Throughout the records below, find each line holding "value" and copy it.

Records from a collection:
>>>>

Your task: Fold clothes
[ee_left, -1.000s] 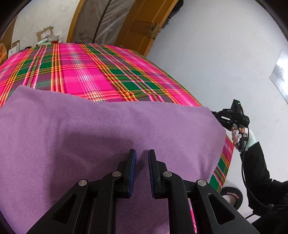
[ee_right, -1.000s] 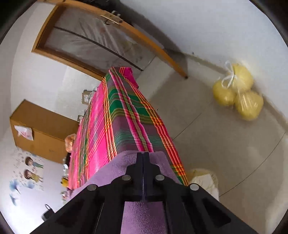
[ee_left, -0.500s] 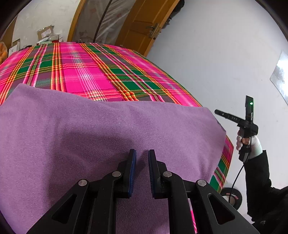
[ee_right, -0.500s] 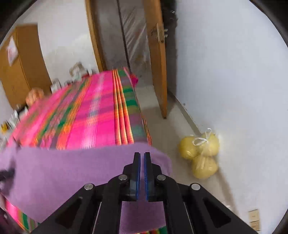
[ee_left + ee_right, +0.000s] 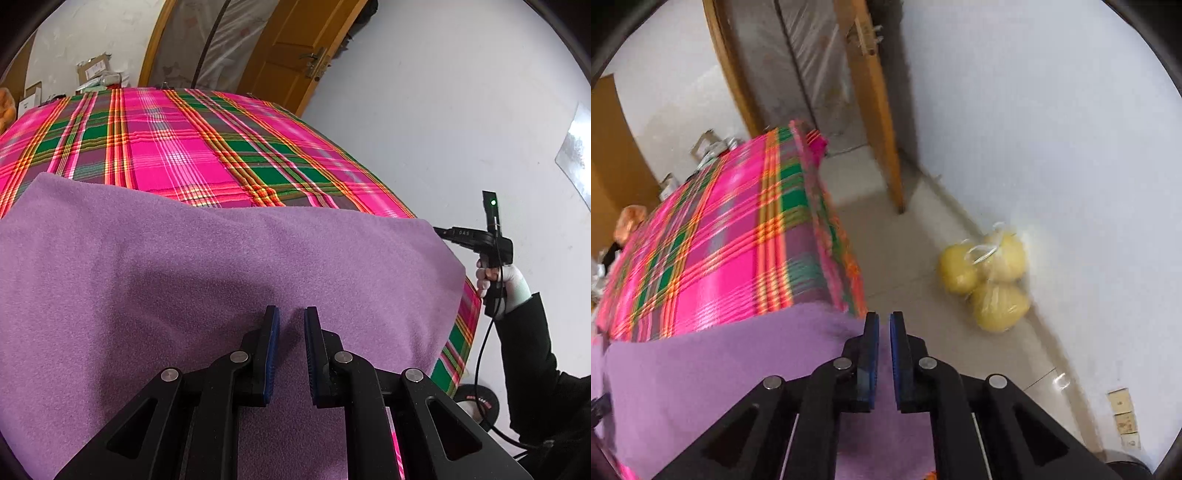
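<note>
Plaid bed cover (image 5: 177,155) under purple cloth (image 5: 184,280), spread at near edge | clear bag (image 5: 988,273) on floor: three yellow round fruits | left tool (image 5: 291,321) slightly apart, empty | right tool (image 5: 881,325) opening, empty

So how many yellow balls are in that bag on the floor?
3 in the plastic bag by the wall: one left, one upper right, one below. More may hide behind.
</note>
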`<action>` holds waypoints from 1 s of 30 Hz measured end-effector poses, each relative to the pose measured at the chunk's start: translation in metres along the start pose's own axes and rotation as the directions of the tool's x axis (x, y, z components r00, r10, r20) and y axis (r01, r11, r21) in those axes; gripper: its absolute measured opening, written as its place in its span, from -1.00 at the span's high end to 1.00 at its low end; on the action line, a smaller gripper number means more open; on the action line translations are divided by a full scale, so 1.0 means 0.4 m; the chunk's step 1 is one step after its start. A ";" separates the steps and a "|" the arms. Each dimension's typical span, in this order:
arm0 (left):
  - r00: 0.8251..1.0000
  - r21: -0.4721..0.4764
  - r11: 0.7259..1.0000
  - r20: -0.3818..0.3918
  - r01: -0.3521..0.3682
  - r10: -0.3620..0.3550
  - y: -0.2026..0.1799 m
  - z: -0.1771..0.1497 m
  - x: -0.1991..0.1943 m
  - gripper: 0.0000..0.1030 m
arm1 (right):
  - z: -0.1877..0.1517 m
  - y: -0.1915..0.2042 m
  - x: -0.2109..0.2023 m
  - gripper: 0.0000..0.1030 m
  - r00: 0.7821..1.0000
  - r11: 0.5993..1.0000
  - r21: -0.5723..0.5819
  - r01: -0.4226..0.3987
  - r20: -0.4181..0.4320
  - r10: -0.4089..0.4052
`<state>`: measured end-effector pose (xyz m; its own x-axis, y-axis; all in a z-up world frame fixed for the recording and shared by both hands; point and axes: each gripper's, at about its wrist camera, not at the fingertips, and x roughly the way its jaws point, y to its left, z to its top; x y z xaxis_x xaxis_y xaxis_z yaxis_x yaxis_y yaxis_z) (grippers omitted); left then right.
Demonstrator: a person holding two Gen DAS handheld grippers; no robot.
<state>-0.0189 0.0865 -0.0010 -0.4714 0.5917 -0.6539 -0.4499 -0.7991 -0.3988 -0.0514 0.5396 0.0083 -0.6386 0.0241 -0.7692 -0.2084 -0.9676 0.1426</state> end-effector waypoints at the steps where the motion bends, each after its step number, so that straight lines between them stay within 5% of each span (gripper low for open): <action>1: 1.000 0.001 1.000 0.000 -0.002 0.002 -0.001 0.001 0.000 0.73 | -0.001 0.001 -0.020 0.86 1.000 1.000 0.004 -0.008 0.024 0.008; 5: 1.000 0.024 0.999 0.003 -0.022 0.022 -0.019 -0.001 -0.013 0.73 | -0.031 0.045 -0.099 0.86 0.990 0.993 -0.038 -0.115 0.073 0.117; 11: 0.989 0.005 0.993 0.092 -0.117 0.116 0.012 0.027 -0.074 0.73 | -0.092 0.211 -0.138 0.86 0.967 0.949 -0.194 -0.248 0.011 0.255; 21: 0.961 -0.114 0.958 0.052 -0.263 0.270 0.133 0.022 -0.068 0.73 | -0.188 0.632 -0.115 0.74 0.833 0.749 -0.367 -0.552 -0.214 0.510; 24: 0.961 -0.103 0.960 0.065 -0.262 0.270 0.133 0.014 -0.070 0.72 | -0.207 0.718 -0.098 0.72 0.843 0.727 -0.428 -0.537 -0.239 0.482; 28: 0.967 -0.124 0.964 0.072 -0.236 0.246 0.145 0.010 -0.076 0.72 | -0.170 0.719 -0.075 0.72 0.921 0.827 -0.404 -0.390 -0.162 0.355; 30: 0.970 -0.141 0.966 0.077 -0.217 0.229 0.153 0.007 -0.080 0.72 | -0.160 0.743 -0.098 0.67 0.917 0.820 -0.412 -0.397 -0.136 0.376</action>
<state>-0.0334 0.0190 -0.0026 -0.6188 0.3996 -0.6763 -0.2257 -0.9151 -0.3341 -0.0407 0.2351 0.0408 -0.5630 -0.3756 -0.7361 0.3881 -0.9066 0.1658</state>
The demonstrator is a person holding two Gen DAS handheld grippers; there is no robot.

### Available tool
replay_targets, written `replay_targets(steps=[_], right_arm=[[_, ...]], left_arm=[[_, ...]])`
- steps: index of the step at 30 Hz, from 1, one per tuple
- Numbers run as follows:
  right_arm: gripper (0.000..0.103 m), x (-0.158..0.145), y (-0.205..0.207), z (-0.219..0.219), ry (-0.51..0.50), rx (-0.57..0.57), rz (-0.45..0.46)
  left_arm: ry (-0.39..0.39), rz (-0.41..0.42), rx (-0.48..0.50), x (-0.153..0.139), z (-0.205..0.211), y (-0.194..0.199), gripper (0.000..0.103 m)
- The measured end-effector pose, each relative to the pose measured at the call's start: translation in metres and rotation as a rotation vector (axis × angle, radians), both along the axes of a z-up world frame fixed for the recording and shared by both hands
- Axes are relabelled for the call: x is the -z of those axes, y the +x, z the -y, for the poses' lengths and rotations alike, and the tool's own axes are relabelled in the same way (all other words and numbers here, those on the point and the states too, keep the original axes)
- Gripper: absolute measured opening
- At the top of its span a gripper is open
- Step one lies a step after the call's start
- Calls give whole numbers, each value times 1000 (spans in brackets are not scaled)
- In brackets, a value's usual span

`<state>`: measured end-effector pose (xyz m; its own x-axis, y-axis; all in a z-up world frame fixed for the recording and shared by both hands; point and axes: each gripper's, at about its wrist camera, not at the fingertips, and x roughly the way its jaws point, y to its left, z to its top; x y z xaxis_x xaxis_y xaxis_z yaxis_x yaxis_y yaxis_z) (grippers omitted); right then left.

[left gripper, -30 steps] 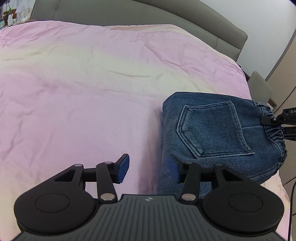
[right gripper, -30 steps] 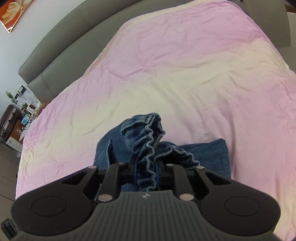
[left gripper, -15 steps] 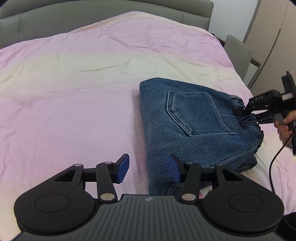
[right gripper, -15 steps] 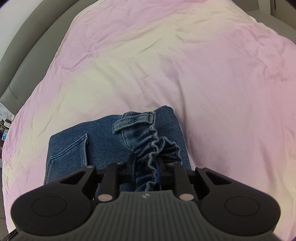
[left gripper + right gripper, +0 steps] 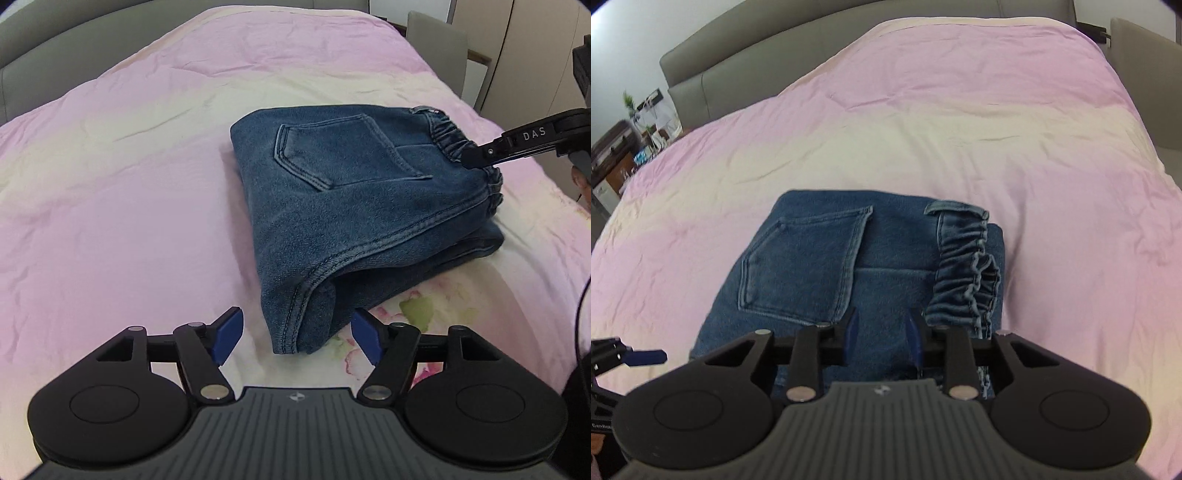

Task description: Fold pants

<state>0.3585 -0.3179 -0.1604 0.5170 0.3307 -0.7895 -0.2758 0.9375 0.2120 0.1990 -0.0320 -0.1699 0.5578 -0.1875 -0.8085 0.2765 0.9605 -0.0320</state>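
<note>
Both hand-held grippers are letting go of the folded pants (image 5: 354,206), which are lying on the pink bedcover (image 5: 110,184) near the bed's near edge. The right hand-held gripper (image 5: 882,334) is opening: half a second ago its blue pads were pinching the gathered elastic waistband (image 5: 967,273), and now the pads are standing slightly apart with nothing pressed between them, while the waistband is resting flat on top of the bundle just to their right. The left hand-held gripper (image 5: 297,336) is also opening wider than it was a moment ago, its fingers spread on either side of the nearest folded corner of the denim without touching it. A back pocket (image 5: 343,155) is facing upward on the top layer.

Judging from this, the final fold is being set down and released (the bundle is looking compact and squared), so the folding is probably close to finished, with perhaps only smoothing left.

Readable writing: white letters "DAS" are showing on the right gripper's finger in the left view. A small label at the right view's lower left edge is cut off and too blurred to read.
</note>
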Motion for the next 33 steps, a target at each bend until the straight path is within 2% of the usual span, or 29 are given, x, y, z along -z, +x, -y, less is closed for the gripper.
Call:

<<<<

> _YOUR SOLUTION_:
- Calls give whole numbers, each value times 1000 (spans in brackets are not scaled)
- In brackets, a value's usual span

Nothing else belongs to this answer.